Print the material underneath in full, keeping every line exactly as it is.
---------- INPUT DATA ----------
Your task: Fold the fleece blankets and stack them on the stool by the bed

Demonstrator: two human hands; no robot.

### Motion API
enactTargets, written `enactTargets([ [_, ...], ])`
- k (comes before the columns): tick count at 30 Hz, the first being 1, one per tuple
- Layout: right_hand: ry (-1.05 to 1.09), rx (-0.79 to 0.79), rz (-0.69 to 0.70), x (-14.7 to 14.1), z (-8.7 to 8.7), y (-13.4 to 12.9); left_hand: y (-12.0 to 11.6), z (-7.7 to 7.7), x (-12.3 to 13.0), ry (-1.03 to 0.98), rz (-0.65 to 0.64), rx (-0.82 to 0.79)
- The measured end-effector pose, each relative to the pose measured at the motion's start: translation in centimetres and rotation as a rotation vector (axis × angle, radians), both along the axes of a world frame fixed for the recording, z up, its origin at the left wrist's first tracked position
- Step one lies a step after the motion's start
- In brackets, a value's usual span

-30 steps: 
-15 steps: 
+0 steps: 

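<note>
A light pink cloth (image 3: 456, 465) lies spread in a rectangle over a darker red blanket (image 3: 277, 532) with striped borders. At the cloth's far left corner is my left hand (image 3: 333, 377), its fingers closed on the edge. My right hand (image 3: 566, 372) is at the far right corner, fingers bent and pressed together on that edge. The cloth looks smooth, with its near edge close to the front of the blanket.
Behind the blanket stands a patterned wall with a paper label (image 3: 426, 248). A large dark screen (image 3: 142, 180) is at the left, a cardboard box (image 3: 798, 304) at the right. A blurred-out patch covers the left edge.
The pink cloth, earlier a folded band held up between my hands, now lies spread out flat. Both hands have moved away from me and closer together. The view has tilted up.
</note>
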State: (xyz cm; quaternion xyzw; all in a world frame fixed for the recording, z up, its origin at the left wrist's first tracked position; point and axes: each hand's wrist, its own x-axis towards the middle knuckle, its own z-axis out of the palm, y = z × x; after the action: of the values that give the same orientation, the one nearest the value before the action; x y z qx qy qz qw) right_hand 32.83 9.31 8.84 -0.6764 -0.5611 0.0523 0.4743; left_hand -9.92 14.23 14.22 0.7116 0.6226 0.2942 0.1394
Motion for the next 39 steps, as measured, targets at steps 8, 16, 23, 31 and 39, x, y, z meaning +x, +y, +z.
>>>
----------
> RESULT OF THIS TASK:
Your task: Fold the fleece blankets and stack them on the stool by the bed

Demonstrator: two human hands; no robot.

### Motion API
enactTargets, written `enactTargets([ [_, ...], ])`
- k (comes before the columns): tick count at 30 Hz, the first being 1, one per tuple
- Layout: right_hand: ry (-1.05 to 1.09), rx (-0.79 to 0.79), rz (-0.69 to 0.70), x (-14.7 to 14.1), z (-8.7 to 8.7), y (-13.4 to 12.9); left_hand: y (-12.0 to 11.6), z (-7.7 to 7.7), x (-12.3 to 13.0), ry (-1.03 to 0.98), rz (-0.65 to 0.64), rx (-0.82 to 0.79)
- The measured end-effector pose, each relative to the pose measured at the motion's start: translation in centimetres and rotation as a rotation vector (axis × angle, radians), both along the axes of a world frame fixed for the recording, z up, its origin at the left wrist's first tracked position
- Step one lies a step after the motion's start
- In brackets, a value's usual span

-30 steps: 
-15 steps: 
+0 steps: 

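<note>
A light pink cloth (image 3: 456, 465) lies spread in a rectangle over a darker red blanket (image 3: 277, 532) with striped borders. At the cloth's far left corner is my left hand (image 3: 333, 377), its fingers closed on the edge. My right hand (image 3: 566, 372) is at the far right corner, fingers bent and pressed together on that edge. The cloth looks smooth, with its near edge close to the front of the blanket.
Behind the blanket stands a patterned wall with a paper label (image 3: 426, 248). A large dark screen (image 3: 142, 180) is at the left, a cardboard box (image 3: 798, 304) at the right. A blurred-out patch covers the left edge.
The pink cloth, earlier a folded band held up between my hands, now lies spread out flat. Both hands have moved away from me and closer together. The view has tilted up.
</note>
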State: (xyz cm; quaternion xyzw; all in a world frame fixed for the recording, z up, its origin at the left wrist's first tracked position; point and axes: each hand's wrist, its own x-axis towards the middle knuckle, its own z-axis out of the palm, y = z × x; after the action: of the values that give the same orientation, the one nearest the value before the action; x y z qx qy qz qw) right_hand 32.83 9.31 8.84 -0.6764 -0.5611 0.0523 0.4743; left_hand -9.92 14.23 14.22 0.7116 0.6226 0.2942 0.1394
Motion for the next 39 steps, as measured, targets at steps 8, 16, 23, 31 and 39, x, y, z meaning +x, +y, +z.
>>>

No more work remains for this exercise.